WORK REQUEST: Each line of the material below is to be written out exactly. Leave out any picture.

╭─ GIVEN INFORMATION

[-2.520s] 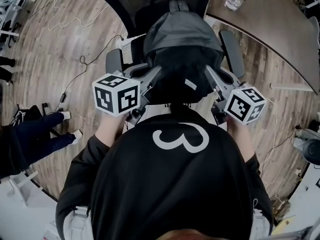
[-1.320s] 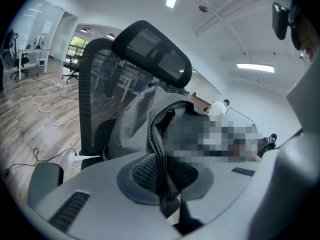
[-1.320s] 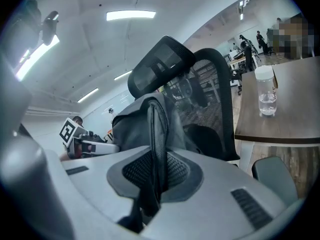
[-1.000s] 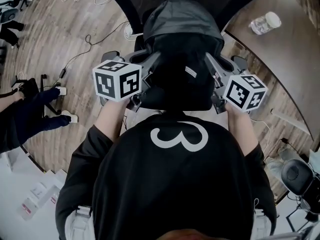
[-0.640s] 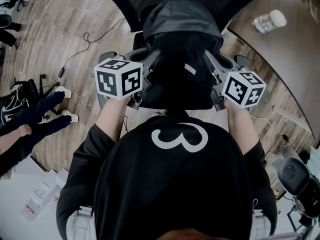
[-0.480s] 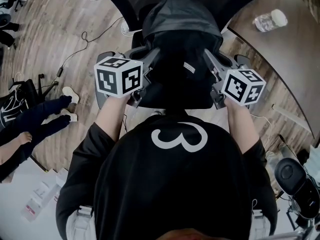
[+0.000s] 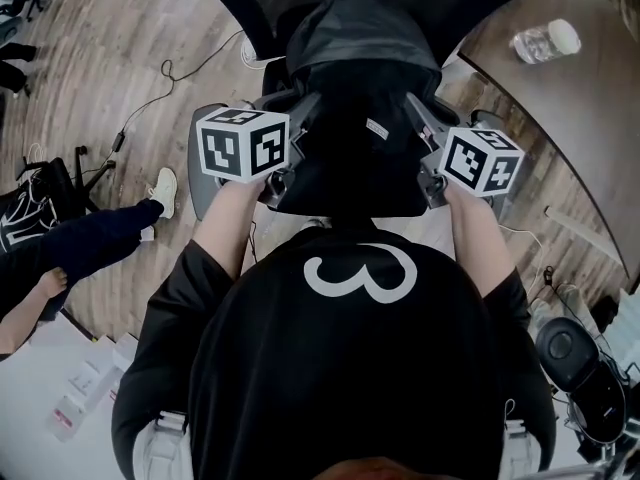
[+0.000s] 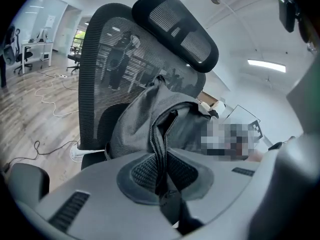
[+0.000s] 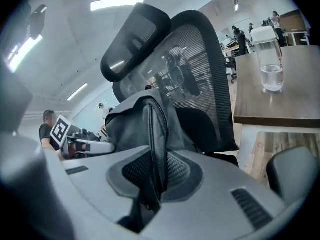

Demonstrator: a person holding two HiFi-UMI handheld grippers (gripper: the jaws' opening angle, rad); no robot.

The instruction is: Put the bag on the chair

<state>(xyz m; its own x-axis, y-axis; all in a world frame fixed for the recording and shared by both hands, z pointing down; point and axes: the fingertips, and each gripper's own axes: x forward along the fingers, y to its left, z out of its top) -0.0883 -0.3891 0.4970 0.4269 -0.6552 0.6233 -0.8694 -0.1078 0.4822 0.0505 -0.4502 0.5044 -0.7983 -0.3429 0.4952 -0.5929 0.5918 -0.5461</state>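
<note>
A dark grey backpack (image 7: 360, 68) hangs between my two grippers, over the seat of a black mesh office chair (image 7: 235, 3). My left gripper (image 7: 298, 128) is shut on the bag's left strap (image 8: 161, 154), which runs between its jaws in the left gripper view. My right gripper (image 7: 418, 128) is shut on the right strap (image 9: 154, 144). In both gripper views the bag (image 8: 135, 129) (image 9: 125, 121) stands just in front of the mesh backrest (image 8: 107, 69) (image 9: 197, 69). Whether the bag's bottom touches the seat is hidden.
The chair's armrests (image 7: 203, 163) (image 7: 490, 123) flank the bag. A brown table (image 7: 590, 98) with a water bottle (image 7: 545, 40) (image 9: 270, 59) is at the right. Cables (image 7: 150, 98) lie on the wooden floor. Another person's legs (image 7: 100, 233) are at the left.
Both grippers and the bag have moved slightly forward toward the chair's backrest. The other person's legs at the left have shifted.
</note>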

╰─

EXERCISE OUTPUT:
[-2.520s] 
[-1.320s] 
[-1.320s] 
[-1.000s] 
[-0.640s] 
[-0.480s] 
[+0.000s] 
[+0.000s] 
[+0.000s] 

Demonstrator: a person holding two HiFi-UMI handheld grippers (gripper: the jaws' opening angle, rad); no robot.

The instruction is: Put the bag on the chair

<state>(xyz m; its own x-axis, y-axis; all in a world frame fixed for the recording and shared by both hands, z pointing down; point and axes: the fingertips, and each gripper's own axes: x forward along the fingers, y to its left, z out of its top) -0.0883 -0.3891 0.4970 0.4269 -0.6552 0.6233 -0.8694 -0.1078 0.4822 0.0505 -0.4502 0.5044 -0.7983 -0.3429 0.4952 -0.5929 0.5918 -0.5461</state>
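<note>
A dark grey backpack (image 7: 360, 68) hangs between my two grippers, over the seat of a black mesh office chair (image 7: 235, 3). My left gripper (image 7: 298, 128) is shut on the bag's left strap (image 8: 161, 154), which runs between its jaws in the left gripper view. My right gripper (image 7: 418, 128) is shut on the right strap (image 9: 154, 144). In both gripper views the bag (image 8: 135, 129) (image 9: 125, 121) stands just in front of the mesh backrest (image 8: 107, 69) (image 9: 197, 69). Whether the bag's bottom touches the seat is hidden.
The chair's armrests (image 7: 203, 163) (image 7: 490, 123) flank the bag. A brown table (image 7: 590, 98) with a water bottle (image 7: 545, 40) (image 9: 270, 59) is at the right. Cables (image 7: 150, 98) lie on the wooden floor. Another person's legs (image 7: 100, 233) are at the left.
Both grippers and the bag have moved slightly forward toward the chair's backrest. The other person's legs at the left have shifted.
</note>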

No further answer will be given.